How do you solve $x^2 = \left(\frac 12\right)^x $?

Question

I'm having trouble finding the steps to solve for $x$. The solutions to this equation are $x=-4$, $x=-2$, and $x=0.76666$ when solved graphically and through the solve function of a TI-nspire cx CAS.

I tried to isolate $x$ by using various log and power rules, but the result was still something I did not know how to solve.

$$x^2 = \left(\frac 12\right)^x $$

$$\log x^2=\log\left(\frac12\right)^x$$

$$2\log x=x\log\left(\frac12\right)$$

$${\log x \over x}={\log \frac12 \over 2}$$

I also tried the following:

$$x^2 = \left(\frac 12\right)^x $$

$$x^2 = {1^x \over 2^x} $$

$1^n=1$ for all real $n$

$$x^2={1 \over 2^x} $$

$$x=\sqrt {1 \over 2^x} ={1 \over \sqrt {2^x}}={1 \over [2^x]^{1/2}}= {1 \over 2^{x/2}}$$

How do you do this?

Answer 1

HINT.-A clear solution is $x=-2$ and there is another in the open interval $]0,1[$ which you can try several ways approximate (no elementary methods to get directly the solution because it is what some people called a trascendental equation).

Answer 2

Hint: $$x^2=\left(\frac{1}{2}\right)^x\implies x=\sqrt{\left(\frac{1}{2}\right)^x}\implies x=\sqrt{\left(\frac{1}{2}\right)^\sqrt{\left(\frac{1}{2}\right)^\sqrt{\left(\frac{1}{2}\right)^\sqrt{\left(\frac{1}{2}\right)^{........}}}}}$$

Answer 3

The single positive solution by be found to any level of precision by recursion on the relation $x=2^{-\frac{x}{2}}$ letting $x_1=1$. Then \begin{equation} x_2=2^{-\frac{1}{2}}\approx 0.707106781 \end{equation} \begin{equation} x_3=2^{-\frac{x_2}{2}}\approx 0.782654027 \end{equation} until one arrives at \begin{equation} x_{19}=2^{-\frac{x_{18}}{2}}\approx 0.766664696 \end{equation} For $N\ge19$ to 9 decimal precision, $x_N\approx 0.766664696$.

Answer 4

You can use Lambert $W$, the inverse to $x\mapsto xe^x$: $$\begin{align} x^2 &=\frac{1}{2^x}\\ x^22^x &=1\\ x^2e^{x\ln(2)} &=1\\ xe^{x\ln(2)/2} &=\pm1\\ x\ln(2)/2 e^{x\ln(2)/2} &=\pm\ln(2)/2\\ W\left( x\ln(2)/2 e^{x\ln(2)/2}\right) &=W\left(\pm\ln(2)/2\right)\\ x\ln(2)/2 &=W\left(\pm\ln(2)/2\right)\\ x &=\frac{2W\left(\pm\ln(2)/2\right)}{\ln(2)}\\ x &\approx0.766664\ldots,-2,\text{ or }{-4} \end{align}$$

In the last line there are three results, firstly owing to the $\pm$ in the input to $W$, and secondly owing to the second branch of $W$ which admits small negative inputs.

Answer 5

You're forgetting that $x$ can also be less than $0$. Consider the function $$ f(x)=\log(x^2)+x\log2=2\log|x|+x\log2 $$ (natural logarithm), defined for $x\ne0$.
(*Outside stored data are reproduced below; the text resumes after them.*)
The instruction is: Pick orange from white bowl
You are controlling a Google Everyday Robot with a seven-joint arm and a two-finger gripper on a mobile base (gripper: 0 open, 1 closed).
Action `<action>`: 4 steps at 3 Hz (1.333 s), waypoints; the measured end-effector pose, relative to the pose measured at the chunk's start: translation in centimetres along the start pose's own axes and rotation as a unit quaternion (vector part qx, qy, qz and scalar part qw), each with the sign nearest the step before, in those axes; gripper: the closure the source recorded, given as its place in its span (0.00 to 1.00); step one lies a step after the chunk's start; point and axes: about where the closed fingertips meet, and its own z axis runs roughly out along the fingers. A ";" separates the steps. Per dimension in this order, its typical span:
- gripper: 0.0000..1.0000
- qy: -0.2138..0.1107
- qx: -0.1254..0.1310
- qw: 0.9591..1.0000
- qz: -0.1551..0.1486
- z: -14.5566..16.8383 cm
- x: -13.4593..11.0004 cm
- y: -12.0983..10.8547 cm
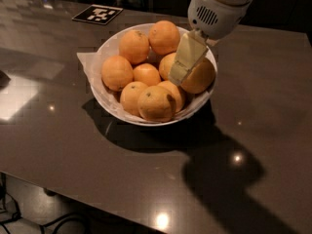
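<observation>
The white bowl (108, 52), lined with white paper, stands on the dark table and holds several oranges. The largest orange (156, 104), duller and dimpled, lies at the bowl's front. My gripper (178, 76), cream-coloured under a white wrist housing (214, 13), reaches down into the bowl's right side. Its tip lies between a middle orange (167, 65) and the right-hand orange (201, 77), touching or nearly touching both. It is behind and to the right of the largest orange. I hold nothing that I can see.
A black-and-white marker tag (97, 14) lies on the table behind the bowl. The glossy dark table (253, 130) reflects ceiling lights, and its front edge runs along the bottom left. Cables lie on the floor at the bottom left.
</observation>
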 end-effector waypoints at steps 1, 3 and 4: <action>0.17 0.008 0.000 1.000 0.002 0.8 0.1 -0.7; 0.17 0.032 -0.016 0.999 0.006 3.6 0.8 -1.2; 0.34 0.041 -0.022 0.999 0.006 4.7 1.5 -1.3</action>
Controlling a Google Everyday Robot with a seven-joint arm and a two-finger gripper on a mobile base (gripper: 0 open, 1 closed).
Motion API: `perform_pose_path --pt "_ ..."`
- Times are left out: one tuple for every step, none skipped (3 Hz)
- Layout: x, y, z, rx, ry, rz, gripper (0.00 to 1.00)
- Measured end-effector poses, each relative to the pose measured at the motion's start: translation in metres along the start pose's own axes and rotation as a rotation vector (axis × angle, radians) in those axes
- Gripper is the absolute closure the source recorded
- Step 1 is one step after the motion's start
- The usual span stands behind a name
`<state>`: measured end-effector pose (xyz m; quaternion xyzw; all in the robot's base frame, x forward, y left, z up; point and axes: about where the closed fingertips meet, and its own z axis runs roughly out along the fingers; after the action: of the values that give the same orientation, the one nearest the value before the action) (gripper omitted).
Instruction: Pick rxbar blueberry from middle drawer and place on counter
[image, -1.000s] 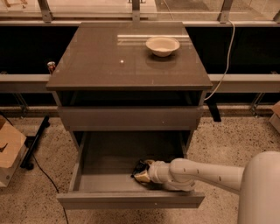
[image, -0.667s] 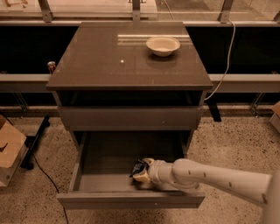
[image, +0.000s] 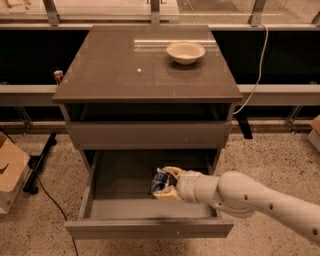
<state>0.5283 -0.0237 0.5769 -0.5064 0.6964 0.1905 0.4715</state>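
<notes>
- Your gripper sits inside the open middle drawer, right of the drawer's middle, and reaches in from the right.
- Its two pale fingers are clamped on the rxbar blueberry, one above the bar and one below.
- You can see the bar's dark wrapper with pale print poking out to the left of the fingers. It is tilted rather than lying flat. Whether it touches the drawer floor you cannot tell.
- Your white arm runs from the lower right corner across the drawer's right side to the wrist.
- You have the middle drawer pulled well out, and its grey-brown floor shows around the gripper.
- Directly above it, the plain drawer front is shut.
- On the counter, the glossy top carries a white bowl near the back right. The bowl is upright and well apart from the gripper.
- A red can stands on the ledge behind the cabinet's left edge.
- A cardboard box rests on the speckled floor at the left.
- A white cable hangs down at the right, behind the cabinet.
</notes>
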Motion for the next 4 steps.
perform_pose_path --pt "-0.055 -0.014 -0.05 -0.016 0.001 -0.013 1.0" --pt "-0.092 -0.02 -0.08 -0.014 0.044 -0.048 1.0" --pt "-0.157 -0.038 -0.116 0.068 0.102 -0.135 1.0" --pt "-0.209 -0.059 -0.133 0.132 0.133 -0.184 1.0"
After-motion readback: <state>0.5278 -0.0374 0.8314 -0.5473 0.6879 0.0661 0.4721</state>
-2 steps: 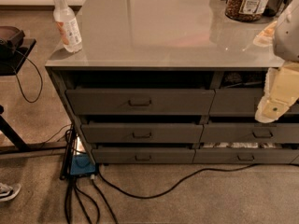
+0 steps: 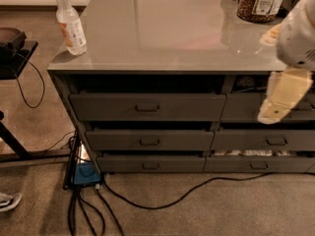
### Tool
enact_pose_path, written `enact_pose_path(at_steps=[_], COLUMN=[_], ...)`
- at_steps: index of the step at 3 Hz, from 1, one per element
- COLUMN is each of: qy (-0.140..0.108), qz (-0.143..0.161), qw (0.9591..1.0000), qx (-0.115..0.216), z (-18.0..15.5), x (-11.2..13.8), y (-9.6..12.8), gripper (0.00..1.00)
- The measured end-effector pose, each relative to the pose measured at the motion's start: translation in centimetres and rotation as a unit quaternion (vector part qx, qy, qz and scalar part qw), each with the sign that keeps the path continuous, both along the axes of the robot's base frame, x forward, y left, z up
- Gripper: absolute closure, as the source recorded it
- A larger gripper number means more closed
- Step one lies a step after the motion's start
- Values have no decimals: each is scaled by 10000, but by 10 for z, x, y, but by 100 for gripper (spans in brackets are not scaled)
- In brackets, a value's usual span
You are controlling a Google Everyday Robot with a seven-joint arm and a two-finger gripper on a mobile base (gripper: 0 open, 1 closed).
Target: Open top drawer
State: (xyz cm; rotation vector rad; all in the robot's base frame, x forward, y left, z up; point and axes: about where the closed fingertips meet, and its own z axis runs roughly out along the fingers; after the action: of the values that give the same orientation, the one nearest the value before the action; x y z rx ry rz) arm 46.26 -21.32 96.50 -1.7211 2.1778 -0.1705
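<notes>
gripper (image 2: 271, 113) at right, arm cut off by frame, grip state can't tell | top drawer (image 2: 147, 107): dark gap above, inside hidden

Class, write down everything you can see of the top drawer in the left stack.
The top drawer is wide, with a flat dark grey front, matt, perhaps metal, the tallest of its stack. One small bar handle sits at its centre. It looks level and shut, with a dark gap above it under the countertop. Nothing touches it: the gripper hangs to its right, before the other stack.
</notes>
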Motion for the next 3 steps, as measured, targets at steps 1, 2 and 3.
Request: enact_pose_path(at_steps=[1,2,3], qy=[-386,-388,-525], qz=[-26,-24,32], qw=[9992,9992,9986], qx=[80,78,49], z=[10,10,5], x=[16,16,25], y=[4,4,2], gripper=[0,0,0])
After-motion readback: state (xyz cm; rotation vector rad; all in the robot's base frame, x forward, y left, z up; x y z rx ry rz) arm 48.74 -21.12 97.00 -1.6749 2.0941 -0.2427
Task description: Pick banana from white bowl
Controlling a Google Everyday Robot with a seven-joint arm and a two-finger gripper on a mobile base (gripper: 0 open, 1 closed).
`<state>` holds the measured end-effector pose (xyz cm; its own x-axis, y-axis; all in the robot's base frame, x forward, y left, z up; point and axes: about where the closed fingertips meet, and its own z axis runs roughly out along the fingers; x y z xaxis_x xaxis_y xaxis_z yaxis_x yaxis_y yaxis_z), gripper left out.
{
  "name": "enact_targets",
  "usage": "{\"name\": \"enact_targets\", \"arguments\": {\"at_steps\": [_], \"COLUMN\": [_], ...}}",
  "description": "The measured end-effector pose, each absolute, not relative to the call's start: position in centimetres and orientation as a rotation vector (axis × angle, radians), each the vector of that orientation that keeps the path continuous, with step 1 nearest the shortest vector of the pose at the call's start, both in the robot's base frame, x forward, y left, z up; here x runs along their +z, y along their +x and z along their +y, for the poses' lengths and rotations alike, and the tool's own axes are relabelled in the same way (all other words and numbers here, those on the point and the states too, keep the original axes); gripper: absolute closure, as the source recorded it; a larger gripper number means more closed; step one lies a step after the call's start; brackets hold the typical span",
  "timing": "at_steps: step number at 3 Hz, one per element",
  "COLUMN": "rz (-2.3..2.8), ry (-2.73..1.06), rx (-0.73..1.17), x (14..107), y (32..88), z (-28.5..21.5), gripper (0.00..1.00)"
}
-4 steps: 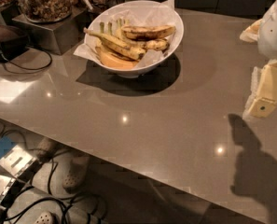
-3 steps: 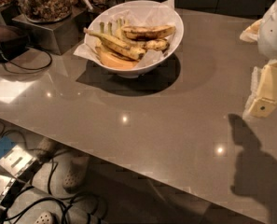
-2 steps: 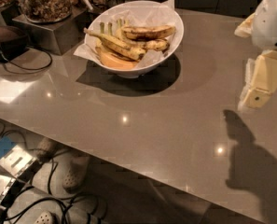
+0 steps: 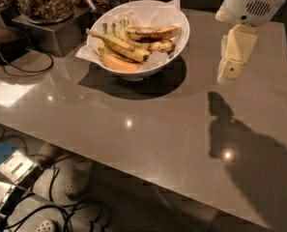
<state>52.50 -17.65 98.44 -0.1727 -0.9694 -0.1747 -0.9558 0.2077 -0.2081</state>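
The white bowl (image 4: 174, 41) stands at the back of the grey table, lined with crumpled white paper. The banana (image 4: 152, 32), plump with dark blotches, lies across the top of the bowl's contents. Slimmer bananas (image 4: 119, 46) joined by greenish stems lie in front of it, and an orange wedge (image 4: 120, 63) lies at the front. My gripper (image 4: 231, 67) hangs above the table to the right of the bowl, apart from it, pointing down.
A glass jar of nuts (image 4: 44, 1) stands on a metal box (image 4: 56, 33) at the back left. A dark device with a cable (image 4: 7, 42) lies at the left edge. Cables and shoes lie on the floor below the table's front edge.
My gripper and arm have moved left and up in the view, closer to the bowl. The bowl and fruit have not moved.
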Motion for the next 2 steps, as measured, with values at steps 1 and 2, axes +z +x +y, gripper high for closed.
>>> {"name": "enact_targets", "arguments": {"at_steps": [1, 2], "rz": [2.206, 2.177], "ry": [-1.801, -1.822], "rx": [-0.029, -0.045], "x": [98.4, 99.4], "y": [54.1, 57.3], "z": [-16.2, -13.7], "gripper": [0.00, 0.00]}}
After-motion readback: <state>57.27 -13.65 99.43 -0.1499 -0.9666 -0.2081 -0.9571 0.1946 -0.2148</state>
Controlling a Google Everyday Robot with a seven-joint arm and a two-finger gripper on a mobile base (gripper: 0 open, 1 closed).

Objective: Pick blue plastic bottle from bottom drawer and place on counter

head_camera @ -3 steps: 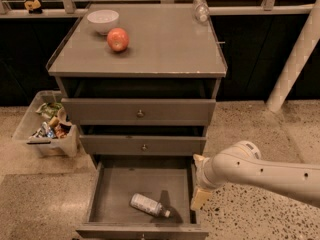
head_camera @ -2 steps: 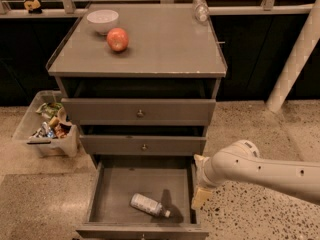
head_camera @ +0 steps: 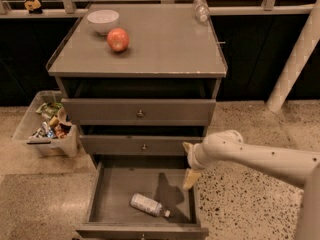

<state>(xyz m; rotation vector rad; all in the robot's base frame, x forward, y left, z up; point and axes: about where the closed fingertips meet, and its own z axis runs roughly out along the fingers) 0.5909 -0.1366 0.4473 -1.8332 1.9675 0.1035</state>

We can easily compute the relevant limits: $$ \lim_{x\to-\infty}f(x)=-\infty, \quad \lim_{x\to0^-}f(x)=-\infty, \quad \lim_{x\to0^+}f(x)=-\infty, \quad \lim_{x\to\infty}f(x)=\infty $$ We also have $$ f'(x)=\frac{2}{x}+\log2 $$ which is positive for $x>0$. The function has a local maximum at $-2/\log2$ and $$ f(-2/\log2)=2\log\frac{2}{\log2}-\frac{1}{\log2}>0 $$ Thus the equation $f(x)=0$ has three solutions, two in the interval $(-\infty,0)$ (that are obviously $-4$ and $-2$) and one in the interval $(0,\infty)$.

Since $f(1)=\log2>0$ and $f(1/2)=-\frac{3}{2}\log2<0$, we know that this solution is in $(1/2,1)$.

You can try an iteration, setting $x_0=1$ and $x_{n+1}=(1/2)^{x_n/2}$ \begin{align} x_0&=1 \\ x_1&=0.70710678118654752441 \\ x_2&=0.78265402735568027271 \\ x_3&=0.76242798854892438203 \\ x_4&=0.76779124029202027521 \\ x_5&=0.76636542509760295727 \end{align} and so on; this seems to converge quite fast.

There is no way to express the solution other than using the Lambert function trick, or other similar ones.